Senator MUSKIE. I think there is another thing too. It costs the States money.

When I was Governor, we didn't hang on to the stuff any longer than we had to.

Senator GRUENING. It hasn't seemed to bother the Federal Governinent in the matter of agricultural surpluses.

Senator MUSKIE. I wonder if you could comment on this. I understand, first of all, the Department of Defense can dispose of a lot of its surplus. Is that correct?

Mr. GARVEY. The Department of Defense has certain service educational activities which they are authorized by law to furnish with surplus property. And this is another source of donations.

Senator MUSKIE. Is that controlled by statutory limitations?

Mr. GARVEY. This is done in response to statutory authority. I am not familiar with the extent to which that statute restricts the Department in any way.

Senator MUSKIE. You don't know the size of that program, dollarwise?

Mr. GARVEY. I would like to state, sir, subject to correction from the Department of Defense representative-my understanding was that was about a $20 million program in the past year.

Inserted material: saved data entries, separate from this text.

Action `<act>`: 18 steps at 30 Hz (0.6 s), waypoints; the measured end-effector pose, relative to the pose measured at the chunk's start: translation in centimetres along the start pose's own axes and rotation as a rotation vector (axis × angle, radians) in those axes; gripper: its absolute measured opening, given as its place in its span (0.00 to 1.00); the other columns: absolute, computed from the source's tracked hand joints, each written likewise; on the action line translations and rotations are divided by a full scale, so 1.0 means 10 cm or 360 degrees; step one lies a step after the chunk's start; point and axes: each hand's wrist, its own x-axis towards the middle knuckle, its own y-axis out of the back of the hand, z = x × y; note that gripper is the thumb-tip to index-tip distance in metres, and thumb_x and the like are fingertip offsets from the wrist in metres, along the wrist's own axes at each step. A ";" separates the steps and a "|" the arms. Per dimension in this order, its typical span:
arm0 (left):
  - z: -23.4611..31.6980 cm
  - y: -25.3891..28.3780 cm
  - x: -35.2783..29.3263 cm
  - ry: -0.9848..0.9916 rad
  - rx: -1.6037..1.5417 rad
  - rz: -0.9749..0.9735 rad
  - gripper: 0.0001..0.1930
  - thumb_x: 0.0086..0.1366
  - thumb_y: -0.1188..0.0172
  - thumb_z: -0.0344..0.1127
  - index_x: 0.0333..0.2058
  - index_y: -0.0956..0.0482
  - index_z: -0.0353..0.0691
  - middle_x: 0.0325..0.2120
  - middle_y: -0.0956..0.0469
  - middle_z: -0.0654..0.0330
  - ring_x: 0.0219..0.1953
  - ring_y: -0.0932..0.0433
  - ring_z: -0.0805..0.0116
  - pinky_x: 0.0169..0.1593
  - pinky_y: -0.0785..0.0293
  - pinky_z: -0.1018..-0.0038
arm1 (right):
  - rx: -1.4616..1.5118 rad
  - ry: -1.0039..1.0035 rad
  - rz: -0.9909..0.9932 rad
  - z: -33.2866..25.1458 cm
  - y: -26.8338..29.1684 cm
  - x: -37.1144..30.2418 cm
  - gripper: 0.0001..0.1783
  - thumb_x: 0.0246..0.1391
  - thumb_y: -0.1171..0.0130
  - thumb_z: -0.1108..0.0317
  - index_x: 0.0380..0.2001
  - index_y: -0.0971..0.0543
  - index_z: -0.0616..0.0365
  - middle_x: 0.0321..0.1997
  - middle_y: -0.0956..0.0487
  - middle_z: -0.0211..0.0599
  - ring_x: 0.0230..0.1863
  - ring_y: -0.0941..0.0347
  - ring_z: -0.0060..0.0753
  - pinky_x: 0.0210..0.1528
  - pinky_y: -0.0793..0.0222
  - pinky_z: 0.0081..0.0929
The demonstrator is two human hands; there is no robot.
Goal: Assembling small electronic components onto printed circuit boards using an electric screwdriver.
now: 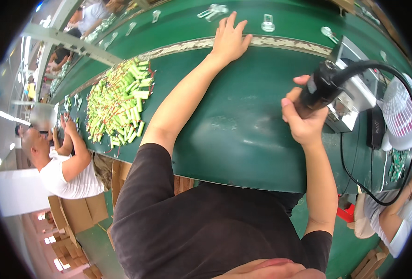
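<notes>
My left hand (pixel 229 42) reaches to the far side of the table, over the patterned strip (pixel 182 47) along the green conveyor belt (pixel 178 28). Its fingers are spread, with nothing in them. Just beyond the fingertips lies a small cluster of white and clear parts (pixel 213 12) on the belt. Closed around a black cylindrical hand tool (pixel 318 87) with a thick cable is my right hand (pixel 304 122), raised at the right of the table. The tool's working end is hidden, so its exact kind does not show.
Green-wrapped battery packs (pixel 117 102) with thin wires are heaped on the table at left. A metal box (pixel 348 109), a black adapter (pixel 376 128) and a white fan (pixel 399 111) stand at right, near the looping cable (pixel 403 76). Co-workers sit on both sides.
</notes>
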 end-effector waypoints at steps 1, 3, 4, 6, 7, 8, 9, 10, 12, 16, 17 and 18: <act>0.04 -0.06 0.04 -0.0021 -0.0028 -0.0003 0.26 0.62 0.34 0.46 0.56 0.22 0.40 0.62 0.34 0.40 0.61 0.33 0.38 0.62 0.31 0.52 | 0.0028 -0.0025 -0.0012 -0.01 -0.01 0.00 0.27 0.54 0.44 0.88 0.57 0.35 0.63 0.26 0.27 0.30 0.20 0.32 0.18 0.23 0.38 0.18; 0.09 -0.20 0.16 0.0050 -0.0401 -0.0083 0.23 0.61 0.33 0.42 0.53 0.20 0.40 0.57 0.29 0.44 0.59 0.31 0.42 0.59 0.28 0.55 | 0.0053 -0.0046 0.0000 -0.04 -0.02 0.02 0.27 0.54 0.44 0.88 0.57 0.35 0.62 0.25 0.27 0.29 0.20 0.32 0.17 0.22 0.38 0.18; 0.09 -0.25 0.25 0.0034 -0.0444 -0.0096 0.18 0.60 0.33 0.42 0.47 0.17 0.41 0.50 0.24 0.49 0.51 0.25 0.46 0.55 0.26 0.58 | 0.0019 -0.0025 -0.0001 -0.01 0.00 0.02 0.27 0.54 0.44 0.88 0.57 0.35 0.62 0.25 0.27 0.29 0.20 0.32 0.17 0.22 0.38 0.17; -0.03 -0.35 0.41 0.0198 -0.0571 -0.0266 0.15 0.59 0.32 0.41 0.42 0.16 0.42 0.47 0.23 0.51 0.46 0.22 0.49 0.50 0.23 0.58 | 0.0014 0.0014 -0.0001 0.00 -0.01 0.03 0.27 0.53 0.44 0.88 0.57 0.35 0.63 0.24 0.27 0.28 0.20 0.32 0.16 0.22 0.39 0.16; 0.00 -0.38 0.47 0.0239 -0.0502 -0.0288 0.14 0.58 0.32 0.41 0.42 0.17 0.45 0.45 0.22 0.53 0.44 0.21 0.49 0.48 0.23 0.57 | 0.0003 0.0015 0.0011 0.00 0.00 0.03 0.27 0.53 0.44 0.88 0.57 0.35 0.63 0.24 0.27 0.28 0.20 0.32 0.16 0.22 0.39 0.16; 0.03 -0.40 0.51 0.0231 -0.0513 -0.0288 0.14 0.58 0.32 0.41 0.42 0.17 0.45 0.45 0.22 0.53 0.44 0.21 0.49 0.48 0.23 0.57 | 0.0000 0.0039 0.0005 0.02 0.02 0.03 0.27 0.53 0.44 0.88 0.57 0.35 0.63 0.24 0.26 0.27 0.20 0.33 0.16 0.22 0.39 0.16; 0.07 -0.42 0.54 0.0227 -0.0494 -0.0238 0.16 0.58 0.31 0.41 0.44 0.18 0.46 0.44 0.22 0.53 0.45 0.21 0.49 0.48 0.23 0.57 | 0.0000 0.0063 -0.0005 0.02 0.02 0.03 0.27 0.53 0.44 0.88 0.57 0.35 0.63 0.24 0.26 0.27 0.19 0.33 0.15 0.22 0.40 0.16; 0.11 -0.43 0.56 0.0223 -0.0478 -0.0194 0.17 0.57 0.30 0.42 0.45 0.18 0.48 0.43 0.22 0.53 0.46 0.21 0.49 0.49 0.23 0.57 | 0.0023 0.0040 -0.0002 -0.02 0.01 0.04 0.27 0.53 0.44 0.88 0.56 0.34 0.63 0.24 0.27 0.26 0.19 0.33 0.15 0.22 0.40 0.16; 0.21 -0.44 0.60 0.0138 -0.0445 -0.0215 0.20 0.56 0.29 0.44 0.47 0.19 0.47 0.43 0.22 0.53 0.47 0.21 0.49 0.50 0.23 0.58 | 0.0042 0.0020 0.0016 -0.05 0.01 0.05 0.27 0.53 0.44 0.88 0.56 0.35 0.63 0.24 0.27 0.26 0.19 0.33 0.15 0.22 0.40 0.16; 0.11 -0.43 0.70 0.0158 -0.0431 -0.0239 0.20 0.57 0.28 0.45 0.43 0.20 0.41 0.41 0.20 0.51 0.48 0.21 0.49 0.51 0.23 0.58 | 0.0016 0.0015 0.0044 -0.06 -0.01 0.05 0.27 0.53 0.44 0.88 0.56 0.35 0.63 0.24 0.26 0.28 0.19 0.33 0.16 0.22 0.39 0.16; 0.09 -0.42 0.69 0.0172 -0.0437 -0.0201 0.19 0.57 0.29 0.45 0.42 0.20 0.40 0.39 0.19 0.51 0.47 0.20 0.49 0.51 0.23 0.58 | 0.0068 0.0024 0.0069 -0.09 -0.02 0.06 0.27 0.53 0.44 0.88 0.56 0.35 0.63 0.24 0.26 0.29 0.19 0.33 0.17 0.22 0.39 0.17; 0.06 -0.40 0.69 0.0222 -0.0407 -0.0191 0.13 0.56 0.33 0.36 0.39 0.21 0.39 0.36 0.20 0.50 0.44 0.20 0.48 0.48 0.23 0.57 | 0.0121 0.0033 0.0091 -0.15 -0.02 0.08 0.27 0.53 0.44 0.88 0.56 0.35 0.63 0.24 0.26 0.30 0.19 0.33 0.19 0.21 0.38 0.18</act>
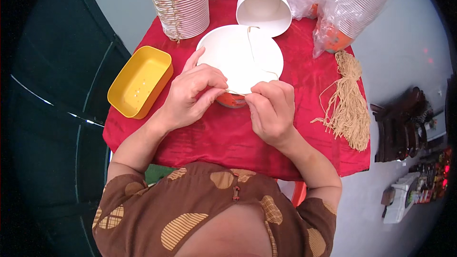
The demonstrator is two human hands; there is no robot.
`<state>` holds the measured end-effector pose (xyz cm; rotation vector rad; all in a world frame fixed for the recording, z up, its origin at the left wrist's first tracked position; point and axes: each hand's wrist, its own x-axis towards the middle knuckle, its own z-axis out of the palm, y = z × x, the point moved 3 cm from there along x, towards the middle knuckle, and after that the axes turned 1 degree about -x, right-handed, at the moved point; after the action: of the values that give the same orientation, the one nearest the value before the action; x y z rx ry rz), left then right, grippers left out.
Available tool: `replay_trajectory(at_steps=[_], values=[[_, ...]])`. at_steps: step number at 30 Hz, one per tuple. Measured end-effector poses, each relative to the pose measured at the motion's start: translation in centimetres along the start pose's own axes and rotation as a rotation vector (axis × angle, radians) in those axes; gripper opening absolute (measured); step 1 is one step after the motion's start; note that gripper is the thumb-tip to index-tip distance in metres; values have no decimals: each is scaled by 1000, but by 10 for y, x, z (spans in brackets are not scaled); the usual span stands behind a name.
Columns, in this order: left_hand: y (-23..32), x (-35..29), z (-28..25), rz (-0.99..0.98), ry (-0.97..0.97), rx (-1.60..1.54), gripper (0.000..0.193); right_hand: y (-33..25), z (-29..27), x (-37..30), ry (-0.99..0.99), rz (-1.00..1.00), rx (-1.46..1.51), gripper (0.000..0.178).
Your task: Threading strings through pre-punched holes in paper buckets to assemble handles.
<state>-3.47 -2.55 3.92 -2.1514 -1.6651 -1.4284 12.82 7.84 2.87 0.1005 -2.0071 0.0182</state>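
Between my two hands, at the near rim of a white-lined orange paper bucket (233,50), runs a thin tan cord (253,54). My left hand (194,90) pinches the cord just left of the rim's near point, its index finger raised along the bucket's side. Thumb and fingers of my right hand (273,109) are closed on the same cord a little to the right. From there the cord trails across the white inside up to the far rim. Whether it passes through a hole in the rim is hidden by my fingers.
A yellow tub (140,85) with small bits inside stands left. Behind it rises a stack of buckets (183,7) with cords hanging. Another bucket (264,12) lies tipped behind mine. Plastic-wrapped stacks (357,4) stand back right, and a tan cord bundle (351,104) lies on the red cloth (200,145).
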Motion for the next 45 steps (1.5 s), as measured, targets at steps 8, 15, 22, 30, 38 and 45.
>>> replay_trajectory(at_steps=[8,15,22,30,38,45], values=[[2,-2,2,-9,48,16,12,-7,0,-5,-19,53,15,29],[3,-2,3,-9,74,0,12,-3,2,10,-103,77,-23,30],[0,-4,3,-9,63,1,12,-3,4,8,-90,51,49,26],[1,-3,4,-17,73,33,12,-9,6,13,-81,72,-5,23],[1,-5,5,-4,62,36,13,-3,9,12,-84,27,-17,19],[1,-3,5,6,55,43,13,-5,8,17,-83,40,77,22]])
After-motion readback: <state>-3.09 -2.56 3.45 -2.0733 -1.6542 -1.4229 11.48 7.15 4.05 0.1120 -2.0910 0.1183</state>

Senator MUSKIE. We will pursue that point with the Department of Defense.

Senator GRUENING. If additional agencies should be aided, if the Congress should so legislate, have you any recommendations as to how the priorities should be established for them?

Mr. GRAY. Well, in our view it would be very difficult to administer any kind of a priority system. It seems to me that the only feasible thing would be to distribute it on a first-come-first-served basis, because when you get into priorities, you complicate the Federal problem, and you complicate the problem of the States who actually distribute the property within the States. And to attempt to operate a priority system becomes very, very difficult. In other words, you would be faced in the State, for example, with not being able to give property to a low priority group until you were assured that all of the higher priority groups had had an opportunity to acquire it. And with the extremely rapid turnover of this property which is coming and going in and out of the State warehouses every day, this creates a very extreme problem, if you try to set up a priority system. It creates the same kind of problem at the Federal level, in providing a period of time, so that each eligible with priority will have an opportunity to look at this property, but only after all of those who have a higher priority have looked at it. And that is why it would delay the disposal program.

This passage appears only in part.